During Wednesday night's debate, President Bush repeated the false premise that Sen. John F. Kerry would seek global approval before waging a preemptive war, but Mr. Kerry was in good company when he said that "we ought to pass a sort of truth standard" to gain legitimacy in the world. We have only to look at the preamble of the Declaration of Independence, which states that "When in the course of human events, it becomes necessary for one people to [take action] . . . a decent respect to the opinions of mankind requires that they should declare the causes which impel them to [that action]."

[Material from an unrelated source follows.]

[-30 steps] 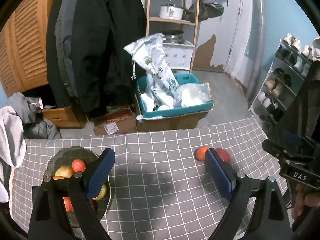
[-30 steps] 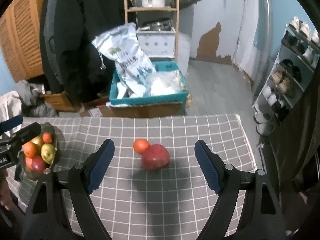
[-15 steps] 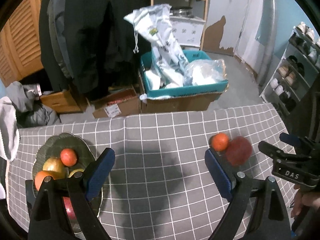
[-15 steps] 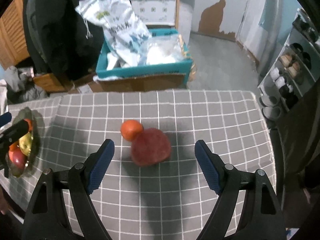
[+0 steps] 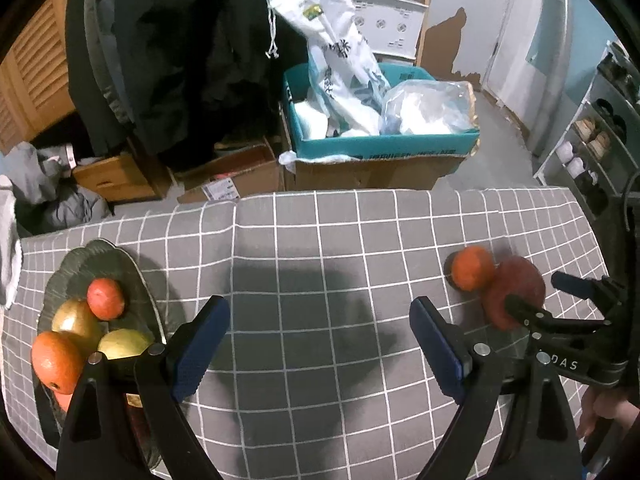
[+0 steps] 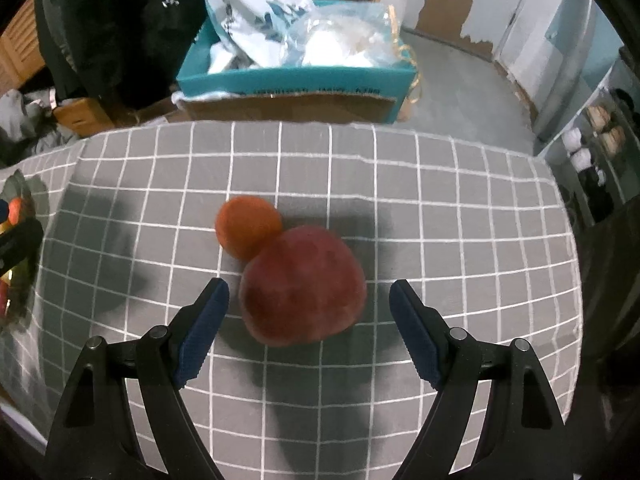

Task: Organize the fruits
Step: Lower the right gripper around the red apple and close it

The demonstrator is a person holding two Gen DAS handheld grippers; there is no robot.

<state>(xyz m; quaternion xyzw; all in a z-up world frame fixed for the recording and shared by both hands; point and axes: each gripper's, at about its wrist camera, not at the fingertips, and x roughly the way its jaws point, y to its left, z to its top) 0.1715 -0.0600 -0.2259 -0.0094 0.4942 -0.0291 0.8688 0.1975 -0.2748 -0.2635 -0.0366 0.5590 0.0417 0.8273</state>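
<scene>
A large red fruit (image 6: 302,285) lies on the grey checked tablecloth (image 6: 440,220), touching a smaller orange (image 6: 248,227) behind it to the left. My right gripper (image 6: 309,290) is open, its jaws on either side of the red fruit, just above the cloth. The left wrist view shows the red fruit (image 5: 516,288), the orange (image 5: 472,268) and my right gripper (image 5: 538,294) at the right. My left gripper (image 5: 318,320) is open and empty over the middle of the cloth. A dark green plate (image 5: 86,258) at the left holds several fruits (image 5: 105,293).
Beyond the table's far edge stand a teal box (image 5: 384,148) with white bags, cardboard boxes (image 5: 240,176), hanging dark coats (image 5: 168,40) and a shoe rack (image 5: 596,132) at the right. The plate's edge shows in the right wrist view (image 6: 16,184).
My right gripper has moved down and forward, so the red fruit now lies between its open jaws. My left gripper has tilted down over the cloth; the plate shows more fully.
</scene>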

Sen. John F. Kerry hit a low point when he gratuitously referred to the private life of Vice President Cheney's daughter. His campaign says she is "fair game." But she campaigns for her father as a loving daughter, nothing more. She does not campaign as a member of an interest group. The fact that the senator's running mate also raised the issue leads me to conclude that this was no passing reference.
Mr. Kerry decried how divided the country has become. But he was the one who crossed the line into unprovoked divisiveness by invoking a private family matter.
Given the severely restricted debate formats, the best hope for the audience to come away with some meaningful information was good questioning by the moderator. I think Bob Schieffer let the audience down with his questions on religious faith and strong wives. These unimaginative questions were a waste of time and provoked predictable answers from the candidates. While I'm sure that everyone has questions they would have preferred -- I'd have asked the president why he's held so few news conferences -- it's hard to imagine worse questions.
On Wednesday night President Bush blamed the flu shot mess on "a company out of England."
That fact was 100 percent incorrect. Chiron Corp. has its headquarters in Emeryville, Calif., and was founded 20 years ago by early biotech pioneers from the University of California at San Francisco. The plant where it was producing the flu vaccine is in England.
Sen. John F. Kerry impressed me Wednesday with his focuses on raising the minimum wage, especially for women in the workforce, and dealing with illegal immigrants.
President Bush ducked the issue of the minimum wage by trying to turn the focus to his failed "No Child Left Behind" program.
Mr. Kerry recognizes that our society benefits unfairly from the illegal employment of immigrants, who work long hours at less than minimum wage and in some cases even pay taxes on the income, not to mention sales taxes on the food and clothing they buy.
And it is not I, with my Blue Cross plan, who pays full price for my medical care. It is the people without insurance, without Medicare, who pay full price and therefore seek medical care only when they have no other option. Mr. Kerry understands these issues, and the president showed Wednesday that he clearly does not.